De behandeling kan bestaan uit ballondilatatie (die in de meeste gevallen effectief is), medicatie (zoals nitraten of calciumkanaalblokkers) en een operatie om de vezels van de onderste slokdarmsfincter door te snijden.
Gastroparese
Gastroparese betekent "verlamde maag". Dit beschrijft het belangrijkste teken van deze ziekte: dat voedsel niet op tijd uit de maag wordt geleegd. De oorzaak van gastroparese is in bijna de helft van de gevallen onbekend, maar kan ook verband houden met diabetes. Er is wat onderzoek dat een andere oorzaak het gevolg kan zijn van een ontsteking.
Aangenomen wordt dat veranderingen in de neuronen van het ENS (of het nu gaat om verstoring of ontsteking, wordt nog onderzocht), kunnen leiden tot de ontwikkeling van gastroparese. bijdragende factor), dieetveranderingen, medicatie, sondevoeding en elektrische stimulatie.
Chronische idiopathische intestinale pseudo-obstructie (CIIP)
CIIP is een zeldzame aandoening waarbij de darm zich gedraagt alsof deze verstopt is, maar er is geen mechanische reden gevonden voor de obstructie. Deze aandoening kan bij de geboorte aanwezig zijn of kan in de loop van de tijd toenemen. Er zijn verschillende vormen van CIIP. De oorzaak wordt niet altijd geïdentificeerd. In sommige gevallen kan CIIP worden veroorzaakt door schade aan de ENS.
Er is niet één specifieke behandeling voor alle personen die met CIIP leven. In plaats daarvan is de behandeling vaak gericht op het verlichten van symptomen van de ziekte, zoals misselijkheid, braken, pijn, opgezette buik en obstipatie.
De behandeling kan het behandelen van onderliggende ziekten en medicijnen omvatten, zoals antibiotica, anti-emetica, prokinetica en tricyclische antidepressiva. Gedeeltelijke of totale parenterale voeding kan ook nodig zijn. Chirurgie om de darm te decomprimeren, darmresectie of (zeer zelden) darmtransplantaties kunnen indien nodig ook worden gebruikt.
Rehabilitatie
De ENS is essentieel voor de goede werking van het maagdarmkanaal. Als het wordt beledigd of beschadigd, lijdt het spijsverteringsproces.
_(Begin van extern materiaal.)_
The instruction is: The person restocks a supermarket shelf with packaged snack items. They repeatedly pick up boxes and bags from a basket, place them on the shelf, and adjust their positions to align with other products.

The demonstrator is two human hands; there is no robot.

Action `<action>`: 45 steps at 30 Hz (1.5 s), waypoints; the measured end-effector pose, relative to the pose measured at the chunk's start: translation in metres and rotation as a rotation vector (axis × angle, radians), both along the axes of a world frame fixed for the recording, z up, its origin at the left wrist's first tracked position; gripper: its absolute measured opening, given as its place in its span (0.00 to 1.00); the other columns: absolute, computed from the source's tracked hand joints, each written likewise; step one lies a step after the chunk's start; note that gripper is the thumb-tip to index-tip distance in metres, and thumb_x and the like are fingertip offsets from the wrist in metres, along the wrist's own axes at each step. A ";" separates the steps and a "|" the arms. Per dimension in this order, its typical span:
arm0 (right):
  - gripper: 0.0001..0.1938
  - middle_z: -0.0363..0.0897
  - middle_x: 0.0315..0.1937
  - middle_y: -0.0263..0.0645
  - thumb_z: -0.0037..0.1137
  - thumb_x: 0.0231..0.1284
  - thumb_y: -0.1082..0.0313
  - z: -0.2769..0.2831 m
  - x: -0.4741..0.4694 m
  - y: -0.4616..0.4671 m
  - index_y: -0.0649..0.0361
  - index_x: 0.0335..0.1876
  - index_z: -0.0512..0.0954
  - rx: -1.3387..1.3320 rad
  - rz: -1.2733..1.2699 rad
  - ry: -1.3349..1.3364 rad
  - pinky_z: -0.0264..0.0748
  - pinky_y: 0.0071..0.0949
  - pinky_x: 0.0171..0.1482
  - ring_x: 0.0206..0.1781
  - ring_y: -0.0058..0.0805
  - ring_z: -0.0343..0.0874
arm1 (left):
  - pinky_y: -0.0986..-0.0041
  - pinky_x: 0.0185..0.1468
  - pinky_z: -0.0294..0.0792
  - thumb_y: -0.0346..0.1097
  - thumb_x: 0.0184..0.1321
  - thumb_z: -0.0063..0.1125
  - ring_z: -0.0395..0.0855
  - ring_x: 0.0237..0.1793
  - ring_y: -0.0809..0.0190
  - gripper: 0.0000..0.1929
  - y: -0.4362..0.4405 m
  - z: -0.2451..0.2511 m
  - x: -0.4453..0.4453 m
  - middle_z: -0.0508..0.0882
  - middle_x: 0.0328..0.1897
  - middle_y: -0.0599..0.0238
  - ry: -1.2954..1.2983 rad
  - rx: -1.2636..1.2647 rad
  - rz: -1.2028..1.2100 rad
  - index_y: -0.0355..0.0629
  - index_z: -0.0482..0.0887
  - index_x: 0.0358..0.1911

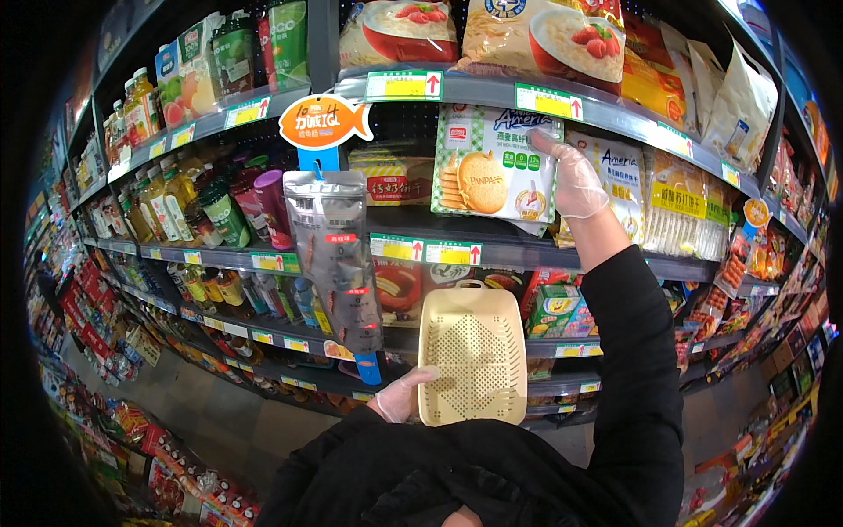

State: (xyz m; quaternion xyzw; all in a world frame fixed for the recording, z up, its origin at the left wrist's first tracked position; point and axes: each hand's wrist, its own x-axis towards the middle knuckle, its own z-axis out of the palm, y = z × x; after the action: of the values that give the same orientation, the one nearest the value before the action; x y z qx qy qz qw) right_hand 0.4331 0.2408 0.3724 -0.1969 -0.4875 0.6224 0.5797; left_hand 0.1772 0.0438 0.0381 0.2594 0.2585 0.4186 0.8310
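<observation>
My left hand (403, 395), in a thin translucent glove, grips the left rim of a cream perforated plastic basket (473, 356), held near my body with nothing in it. My right hand (576, 174), gloved too, is raised to the middle shelf and holds the right side of a white and green pack of oat biscuits (497, 165). Its thumb lies on the pack's front, and the other fingers are mostly hidden behind it. The pack stands upright at the shelf's front, close under the shelf above. Whether it touches the shelf cannot be told.
Silver snack pouches (332, 250) hang on a blue strip left of the basket. Right of my right hand stand another white biscuit pack (609, 171) and soda crackers (685, 204). Oatmeal bags (540, 39) fill the shelf above. Price labels line the shelf edge (540, 258). Bottled drinks (164, 204) stand at left.
</observation>
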 end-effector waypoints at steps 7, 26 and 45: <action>0.34 0.84 0.60 0.50 0.75 0.63 0.66 -0.012 0.000 0.016 0.71 0.70 0.70 0.232 -0.236 -0.098 0.84 0.35 0.58 0.57 0.39 0.87 | 0.54 0.78 0.69 0.42 0.74 0.66 0.78 0.75 0.54 0.33 0.002 -0.004 0.002 0.80 0.77 0.58 -0.023 -0.004 0.005 0.42 0.70 0.79; 0.42 0.67 0.76 0.59 0.72 0.52 0.74 -0.037 -0.021 0.011 0.55 0.77 0.68 1.244 -1.411 -0.951 0.63 0.53 0.80 0.77 0.61 0.67 | 0.53 0.78 0.70 0.41 0.75 0.62 0.81 0.73 0.52 0.31 0.000 0.002 0.009 0.82 0.74 0.57 -0.015 0.012 0.019 0.41 0.71 0.78; 0.31 0.54 0.88 0.47 0.68 0.59 0.42 -0.032 -0.051 -0.007 0.48 0.66 0.82 1.730 -0.777 -1.485 0.40 0.81 0.81 0.91 0.45 0.48 | 0.58 0.76 0.71 0.44 0.74 0.64 0.82 0.70 0.55 0.32 0.001 -0.008 0.000 0.83 0.72 0.57 0.021 0.020 0.051 0.39 0.72 0.77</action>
State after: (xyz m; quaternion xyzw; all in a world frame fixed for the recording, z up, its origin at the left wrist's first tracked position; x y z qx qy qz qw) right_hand 0.3818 0.2338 0.3406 -0.1870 -0.8664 -0.3919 0.2465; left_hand 0.1770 0.0452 0.0305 0.2653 0.2694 0.4394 0.8149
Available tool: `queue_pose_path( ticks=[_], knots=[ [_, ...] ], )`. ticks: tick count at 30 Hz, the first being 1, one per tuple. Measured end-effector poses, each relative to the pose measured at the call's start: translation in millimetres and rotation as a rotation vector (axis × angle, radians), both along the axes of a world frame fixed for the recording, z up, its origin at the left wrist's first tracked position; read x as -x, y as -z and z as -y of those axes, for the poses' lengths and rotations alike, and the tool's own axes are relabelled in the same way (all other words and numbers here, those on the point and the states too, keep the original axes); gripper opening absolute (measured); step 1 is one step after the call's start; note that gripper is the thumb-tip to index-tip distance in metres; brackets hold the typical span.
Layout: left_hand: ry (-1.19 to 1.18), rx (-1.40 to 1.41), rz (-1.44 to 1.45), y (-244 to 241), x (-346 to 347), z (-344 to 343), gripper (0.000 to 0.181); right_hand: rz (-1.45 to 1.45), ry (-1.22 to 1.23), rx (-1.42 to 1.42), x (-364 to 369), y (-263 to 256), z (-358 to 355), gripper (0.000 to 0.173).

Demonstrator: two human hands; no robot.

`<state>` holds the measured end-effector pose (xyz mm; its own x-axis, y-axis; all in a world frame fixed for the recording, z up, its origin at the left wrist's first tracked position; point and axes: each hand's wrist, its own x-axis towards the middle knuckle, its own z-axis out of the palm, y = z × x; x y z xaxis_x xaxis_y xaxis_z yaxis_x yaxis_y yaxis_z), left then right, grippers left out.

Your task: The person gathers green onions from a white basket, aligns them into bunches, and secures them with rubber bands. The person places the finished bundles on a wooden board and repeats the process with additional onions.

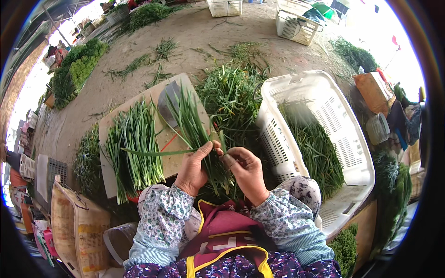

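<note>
My left hand [194, 170] is closed around a bunch of green chives [191, 125], its leaves fanning up and away from me. One long leaf sticks out sideways to the left. Against the right side of this bunch, my right hand [247, 170] pinches leaf ends between thumb and fingertips; exactly which leaves is hidden. Left of my hands, a neat pile of chives [134, 149] lies on a tan board [174, 163], pale stem ends towards me. A grey rounded shape [167, 104] shows on the board, partly behind the held leaves.
A white plastic crate [354, 166] holding chives [309, 146] stands at my right. Beyond the board, loose leaves [229, 93] are heaped on the dirt floor [194, 45]. An old crate [80, 229] and a clear tub [120, 239] sit at lower left. More crates [299, 27] stand farther off.
</note>
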<state>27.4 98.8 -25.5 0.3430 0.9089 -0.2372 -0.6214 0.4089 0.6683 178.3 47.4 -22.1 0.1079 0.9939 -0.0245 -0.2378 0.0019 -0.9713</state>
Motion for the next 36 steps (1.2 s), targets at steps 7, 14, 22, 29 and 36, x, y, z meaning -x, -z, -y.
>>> queue_pose_path(
  ticks=[7, 14, 22, 29, 36],
  knots=[
    [-0.227, -0.014, 0.262, -12.7, 27.9, -21.7, 0.031, -0.600, -0.075, 0.051, -19.3, -17.9, 3.1, 0.004],
    [-0.281, -0.168, 0.267, -18.4, 50.6, -28.0, 0.033, 0.394, -0.091, -0.106, -45.4, -17.5, 2.9, 0.011],
    [-0.266, -0.178, 0.133, -18.4, 33.2, -18.6, 0.036, 0.518, -0.270, -0.125, -2.9, -21.4, 15.3, 0.031],
    [-0.238, -0.168, 0.049, -12.7, 18.0, -11.6, 0.038, 0.546, -0.184, -0.125, 8.4, -8.8, 19.5, 0.020],
    [-0.180, -0.261, -0.105, -10.9, 4.6, -1.4, 0.050, 0.691, -0.123, -0.221, 10.4, 10.0, 12.7, 0.015]
  ],
)
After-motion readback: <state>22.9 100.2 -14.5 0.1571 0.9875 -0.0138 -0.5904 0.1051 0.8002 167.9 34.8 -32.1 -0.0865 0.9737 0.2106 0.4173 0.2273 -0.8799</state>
Het vermogen om het ENS op een positieve manier te beïnvloeden om spijsverteringsstoornissen te behandelen, is een doorlopend onderzoeksgebied.
Met name stamceltherapie wordt bestudeerd om de ENS te herstellen wanneer deze beschadigd raakt. Er zijn ook verschillende medicijnen die inwerken op de ENS om de werking ervan te veranderen door ervoor te zorgen dat het bijvoorbeeld verschillende niveaus van hormonen of spijsverteringssecreties afgeeft.